DeepConvolutionalTTS-pytorch icon indicating copy to clipboard operation
DeepConvolutionalTTS-pytorch copied to clipboard

OOM error in SSRN

Open yhgon opened this issue 5 years ago • 4 comments

I'm reproduce the result.

after I finish Text2Mel training,

I try to train SSRN. however, hit Out of Memory.

https://github.com/Yangyangii/DeepConvolutionalTTS-pytorch/blob/master/train.py#L195 https://github.com/Yangyangii/DeepConvolutionalTTS-pytorch/blob/master/model.py#L75

Do you have any idea?

Traceback (most recent call last):                                    
  File "train.py", line 223, in <module>
    main(network=network)
  File "train.py", line 206, in main
    batch_size=args.batch_size, ckpt_dir=ckpt_dir, writer=writer)
  File "train.py", line 53, in train
    mags_hat = model(mels)  # mags_hat: (N, Ty, n_mags)
  File "/opt/conda/lib/python3.6/site-packages/torch/nn/modules/module.py", line 491, in __call__
    result = self.forward(*input, **kwargs)
  File "/mnt/git/dctts/model.py", line 75, in forward
    Z = torch.sigmoid(Z)
RuntimeError: CUDA out of memory. Tried to allocate 404.50 MiB (GPU 0; 15.75 GiB total capacity; 13.40 GiB already allocated; 225.88 MiB free; 1.13 GiB cached)

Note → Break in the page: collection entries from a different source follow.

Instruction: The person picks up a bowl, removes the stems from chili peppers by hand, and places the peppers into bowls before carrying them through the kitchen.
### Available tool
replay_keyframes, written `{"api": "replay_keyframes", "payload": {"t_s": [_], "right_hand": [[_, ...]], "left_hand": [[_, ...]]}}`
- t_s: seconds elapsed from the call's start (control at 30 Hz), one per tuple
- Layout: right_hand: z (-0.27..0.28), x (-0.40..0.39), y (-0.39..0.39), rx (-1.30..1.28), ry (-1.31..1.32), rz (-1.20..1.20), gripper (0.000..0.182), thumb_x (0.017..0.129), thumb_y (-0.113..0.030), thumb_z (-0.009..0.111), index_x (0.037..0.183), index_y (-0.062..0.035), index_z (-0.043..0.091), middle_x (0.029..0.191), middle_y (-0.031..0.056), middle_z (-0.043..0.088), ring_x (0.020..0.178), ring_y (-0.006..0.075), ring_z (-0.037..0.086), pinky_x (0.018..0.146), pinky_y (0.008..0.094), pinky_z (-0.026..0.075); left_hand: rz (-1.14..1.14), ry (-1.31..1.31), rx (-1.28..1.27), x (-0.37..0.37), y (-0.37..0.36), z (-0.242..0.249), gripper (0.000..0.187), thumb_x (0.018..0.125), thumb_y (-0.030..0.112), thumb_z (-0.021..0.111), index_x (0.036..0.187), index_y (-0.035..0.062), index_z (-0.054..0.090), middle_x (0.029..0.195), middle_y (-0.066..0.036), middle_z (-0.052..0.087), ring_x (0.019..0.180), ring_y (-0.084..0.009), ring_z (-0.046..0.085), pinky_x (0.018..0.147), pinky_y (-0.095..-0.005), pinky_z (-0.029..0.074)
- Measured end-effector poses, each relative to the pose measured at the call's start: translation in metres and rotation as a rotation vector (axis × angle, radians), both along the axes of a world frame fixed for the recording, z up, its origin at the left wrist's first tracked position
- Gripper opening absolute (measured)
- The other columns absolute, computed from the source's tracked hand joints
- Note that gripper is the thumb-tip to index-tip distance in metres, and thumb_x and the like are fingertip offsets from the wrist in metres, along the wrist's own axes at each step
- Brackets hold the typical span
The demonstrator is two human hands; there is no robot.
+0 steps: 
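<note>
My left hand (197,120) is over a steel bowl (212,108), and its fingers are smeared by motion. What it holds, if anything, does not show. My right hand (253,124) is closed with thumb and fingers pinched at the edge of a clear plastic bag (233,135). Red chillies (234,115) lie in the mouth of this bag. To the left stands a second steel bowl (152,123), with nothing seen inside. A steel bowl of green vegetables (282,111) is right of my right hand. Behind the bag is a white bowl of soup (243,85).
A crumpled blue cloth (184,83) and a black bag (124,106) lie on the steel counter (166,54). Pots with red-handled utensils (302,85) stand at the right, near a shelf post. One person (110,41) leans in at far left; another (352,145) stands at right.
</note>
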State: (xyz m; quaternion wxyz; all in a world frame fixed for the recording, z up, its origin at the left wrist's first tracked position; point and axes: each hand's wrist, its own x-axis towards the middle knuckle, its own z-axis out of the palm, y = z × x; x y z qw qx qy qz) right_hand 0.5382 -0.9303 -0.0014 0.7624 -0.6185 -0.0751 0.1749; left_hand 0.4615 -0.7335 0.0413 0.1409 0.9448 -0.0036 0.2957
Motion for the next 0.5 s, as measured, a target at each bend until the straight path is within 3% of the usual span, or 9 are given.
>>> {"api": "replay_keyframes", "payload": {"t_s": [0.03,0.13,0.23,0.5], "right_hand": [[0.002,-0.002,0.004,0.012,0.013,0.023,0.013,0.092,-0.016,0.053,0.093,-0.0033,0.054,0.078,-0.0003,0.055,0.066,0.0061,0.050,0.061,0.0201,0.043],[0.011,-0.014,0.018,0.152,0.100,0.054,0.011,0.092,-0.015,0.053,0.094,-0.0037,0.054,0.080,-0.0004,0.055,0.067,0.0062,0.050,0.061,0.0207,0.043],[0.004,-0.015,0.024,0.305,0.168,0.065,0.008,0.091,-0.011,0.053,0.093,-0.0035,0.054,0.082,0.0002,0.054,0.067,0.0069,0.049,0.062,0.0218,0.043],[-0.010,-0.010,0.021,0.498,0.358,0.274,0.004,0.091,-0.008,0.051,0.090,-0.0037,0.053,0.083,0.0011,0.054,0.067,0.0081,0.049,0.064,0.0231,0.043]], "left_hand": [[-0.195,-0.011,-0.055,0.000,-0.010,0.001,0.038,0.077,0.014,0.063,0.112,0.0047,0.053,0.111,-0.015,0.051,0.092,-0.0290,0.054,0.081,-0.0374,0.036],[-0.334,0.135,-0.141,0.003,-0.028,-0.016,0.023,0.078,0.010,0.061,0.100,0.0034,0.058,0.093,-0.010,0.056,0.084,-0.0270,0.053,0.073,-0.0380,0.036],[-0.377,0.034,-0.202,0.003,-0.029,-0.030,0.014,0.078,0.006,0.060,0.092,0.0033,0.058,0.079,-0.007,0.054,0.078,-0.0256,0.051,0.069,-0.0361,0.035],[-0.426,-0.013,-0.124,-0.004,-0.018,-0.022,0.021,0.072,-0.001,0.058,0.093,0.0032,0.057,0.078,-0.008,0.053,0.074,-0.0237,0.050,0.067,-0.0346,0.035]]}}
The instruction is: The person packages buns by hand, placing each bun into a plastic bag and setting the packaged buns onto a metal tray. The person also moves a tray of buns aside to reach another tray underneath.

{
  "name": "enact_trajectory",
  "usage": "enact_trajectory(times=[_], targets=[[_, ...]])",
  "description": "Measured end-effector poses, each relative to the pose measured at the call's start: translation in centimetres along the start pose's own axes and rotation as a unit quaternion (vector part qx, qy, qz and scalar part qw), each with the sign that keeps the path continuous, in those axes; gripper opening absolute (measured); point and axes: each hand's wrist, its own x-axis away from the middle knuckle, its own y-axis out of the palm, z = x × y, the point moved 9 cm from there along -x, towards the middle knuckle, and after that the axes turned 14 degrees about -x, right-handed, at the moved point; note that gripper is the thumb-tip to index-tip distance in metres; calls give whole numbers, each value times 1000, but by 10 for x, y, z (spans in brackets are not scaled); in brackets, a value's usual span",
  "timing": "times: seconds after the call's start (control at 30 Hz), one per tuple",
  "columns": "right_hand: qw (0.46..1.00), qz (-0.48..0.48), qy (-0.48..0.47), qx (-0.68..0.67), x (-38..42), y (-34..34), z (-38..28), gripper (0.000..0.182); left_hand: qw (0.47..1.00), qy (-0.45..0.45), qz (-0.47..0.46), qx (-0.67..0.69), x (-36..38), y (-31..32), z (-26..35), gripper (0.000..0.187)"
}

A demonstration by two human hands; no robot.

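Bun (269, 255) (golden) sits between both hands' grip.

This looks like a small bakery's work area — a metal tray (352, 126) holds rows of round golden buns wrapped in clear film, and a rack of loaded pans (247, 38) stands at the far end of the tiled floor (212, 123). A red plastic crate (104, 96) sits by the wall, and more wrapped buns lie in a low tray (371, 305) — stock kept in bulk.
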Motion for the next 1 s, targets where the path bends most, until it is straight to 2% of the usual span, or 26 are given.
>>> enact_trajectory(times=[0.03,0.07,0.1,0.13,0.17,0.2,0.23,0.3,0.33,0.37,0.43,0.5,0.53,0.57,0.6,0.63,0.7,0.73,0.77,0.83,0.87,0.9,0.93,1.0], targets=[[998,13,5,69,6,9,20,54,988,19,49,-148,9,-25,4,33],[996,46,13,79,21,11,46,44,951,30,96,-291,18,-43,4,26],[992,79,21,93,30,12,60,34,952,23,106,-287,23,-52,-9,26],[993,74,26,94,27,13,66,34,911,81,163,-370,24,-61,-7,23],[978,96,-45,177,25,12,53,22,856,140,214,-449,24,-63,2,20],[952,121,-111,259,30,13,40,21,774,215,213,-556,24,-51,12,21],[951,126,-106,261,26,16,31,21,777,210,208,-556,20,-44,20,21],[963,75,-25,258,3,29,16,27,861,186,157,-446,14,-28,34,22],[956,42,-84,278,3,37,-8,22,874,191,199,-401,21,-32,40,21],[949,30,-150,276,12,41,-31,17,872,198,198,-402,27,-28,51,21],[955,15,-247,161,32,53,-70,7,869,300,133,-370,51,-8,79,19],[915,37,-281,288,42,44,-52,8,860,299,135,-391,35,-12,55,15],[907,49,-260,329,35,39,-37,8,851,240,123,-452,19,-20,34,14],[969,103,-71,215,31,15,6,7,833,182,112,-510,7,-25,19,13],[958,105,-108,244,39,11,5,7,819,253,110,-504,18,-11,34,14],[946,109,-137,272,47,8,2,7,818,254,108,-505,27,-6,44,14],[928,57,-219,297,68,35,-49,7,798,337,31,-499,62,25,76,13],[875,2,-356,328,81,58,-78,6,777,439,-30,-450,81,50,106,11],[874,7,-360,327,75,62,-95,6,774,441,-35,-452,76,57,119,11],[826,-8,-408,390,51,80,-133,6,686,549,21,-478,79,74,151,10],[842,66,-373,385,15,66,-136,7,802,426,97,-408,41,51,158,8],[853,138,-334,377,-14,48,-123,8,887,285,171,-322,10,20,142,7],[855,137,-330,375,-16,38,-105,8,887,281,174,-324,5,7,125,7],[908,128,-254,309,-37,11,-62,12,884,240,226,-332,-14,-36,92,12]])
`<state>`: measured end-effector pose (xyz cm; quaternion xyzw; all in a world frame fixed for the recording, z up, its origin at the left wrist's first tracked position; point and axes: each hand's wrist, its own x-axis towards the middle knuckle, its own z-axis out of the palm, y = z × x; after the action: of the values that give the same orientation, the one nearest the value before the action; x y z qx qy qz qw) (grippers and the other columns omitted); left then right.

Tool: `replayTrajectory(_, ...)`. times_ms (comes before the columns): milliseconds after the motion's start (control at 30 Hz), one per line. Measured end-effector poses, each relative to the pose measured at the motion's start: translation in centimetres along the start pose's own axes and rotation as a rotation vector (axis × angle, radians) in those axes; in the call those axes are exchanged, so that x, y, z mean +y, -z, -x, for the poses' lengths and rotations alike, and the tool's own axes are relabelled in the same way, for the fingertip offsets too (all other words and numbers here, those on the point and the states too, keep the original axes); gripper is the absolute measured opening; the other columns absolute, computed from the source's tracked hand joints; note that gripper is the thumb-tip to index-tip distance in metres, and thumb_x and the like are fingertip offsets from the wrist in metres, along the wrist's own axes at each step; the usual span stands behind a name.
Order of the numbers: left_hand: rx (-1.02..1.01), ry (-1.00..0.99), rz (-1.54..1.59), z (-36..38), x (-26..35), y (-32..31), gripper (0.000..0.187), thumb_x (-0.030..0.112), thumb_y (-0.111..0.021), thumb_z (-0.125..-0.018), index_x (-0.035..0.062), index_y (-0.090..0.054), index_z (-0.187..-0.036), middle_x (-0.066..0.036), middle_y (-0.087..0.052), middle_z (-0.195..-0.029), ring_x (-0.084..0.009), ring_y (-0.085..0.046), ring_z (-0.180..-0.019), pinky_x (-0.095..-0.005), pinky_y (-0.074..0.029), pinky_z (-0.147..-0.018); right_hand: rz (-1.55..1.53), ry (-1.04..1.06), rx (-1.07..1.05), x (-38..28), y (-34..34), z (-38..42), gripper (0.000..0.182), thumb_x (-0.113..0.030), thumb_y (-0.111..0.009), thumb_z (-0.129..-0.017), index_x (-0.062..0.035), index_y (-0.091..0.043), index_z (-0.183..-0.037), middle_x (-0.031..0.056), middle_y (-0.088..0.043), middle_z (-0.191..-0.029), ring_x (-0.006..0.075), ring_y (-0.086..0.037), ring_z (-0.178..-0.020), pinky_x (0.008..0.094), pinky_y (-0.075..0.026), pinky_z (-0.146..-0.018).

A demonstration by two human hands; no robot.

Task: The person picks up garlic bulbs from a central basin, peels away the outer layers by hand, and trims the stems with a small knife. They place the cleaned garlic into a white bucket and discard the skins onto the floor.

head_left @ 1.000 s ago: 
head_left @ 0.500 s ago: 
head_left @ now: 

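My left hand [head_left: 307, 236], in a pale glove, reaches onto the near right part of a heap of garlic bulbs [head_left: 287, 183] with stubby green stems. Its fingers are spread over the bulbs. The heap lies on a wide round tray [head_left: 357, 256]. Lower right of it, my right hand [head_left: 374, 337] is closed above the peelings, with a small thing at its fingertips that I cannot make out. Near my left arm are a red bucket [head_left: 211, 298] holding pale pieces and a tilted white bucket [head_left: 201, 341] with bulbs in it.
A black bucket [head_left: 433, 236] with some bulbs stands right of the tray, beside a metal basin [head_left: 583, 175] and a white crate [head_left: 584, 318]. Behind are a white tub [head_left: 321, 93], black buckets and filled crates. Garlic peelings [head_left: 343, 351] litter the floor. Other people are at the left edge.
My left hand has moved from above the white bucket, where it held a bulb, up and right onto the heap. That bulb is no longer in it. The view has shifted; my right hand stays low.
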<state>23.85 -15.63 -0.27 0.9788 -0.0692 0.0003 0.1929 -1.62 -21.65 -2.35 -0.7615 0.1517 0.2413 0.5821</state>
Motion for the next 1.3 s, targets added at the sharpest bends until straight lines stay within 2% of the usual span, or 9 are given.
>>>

yhgon avatar May 03 '19 07:05 yhgon

Hi, yhgon

In my case, it worked on GTX1080ti. Would you like to reduce mini-batch size? You can modify it (in config.py)

Thank you

Yangyangii avatar May 04 '19 17:05 Yangyangii

@Yangyangii I config 1 or 2 batch but still have this issue. IMHO, it try to load multiple checkpoint files instead of latest one.

yhgon avatar May 08 '19 09:05 yhgon

@yhgon

I cloned and re-tried to train with the original configuration. It worked on GTX1080. It needs about 8000 MB GPU memory. To train SSRN, the code doesn't load a checkpoint file. SSRN is an independent training progress. Could you give me more information? (e.g. nvidia-smi screenshot, modification from original code or log directory)

Yangyangii avatar May 13 '19 09:05 Yangyangii

how long does it take for the text2mel training module to simulate? My run has been going on for around 10+ hours, it's still in progress.

somasundaram97 avatar Feb 25 '21 18:02 somasundaram97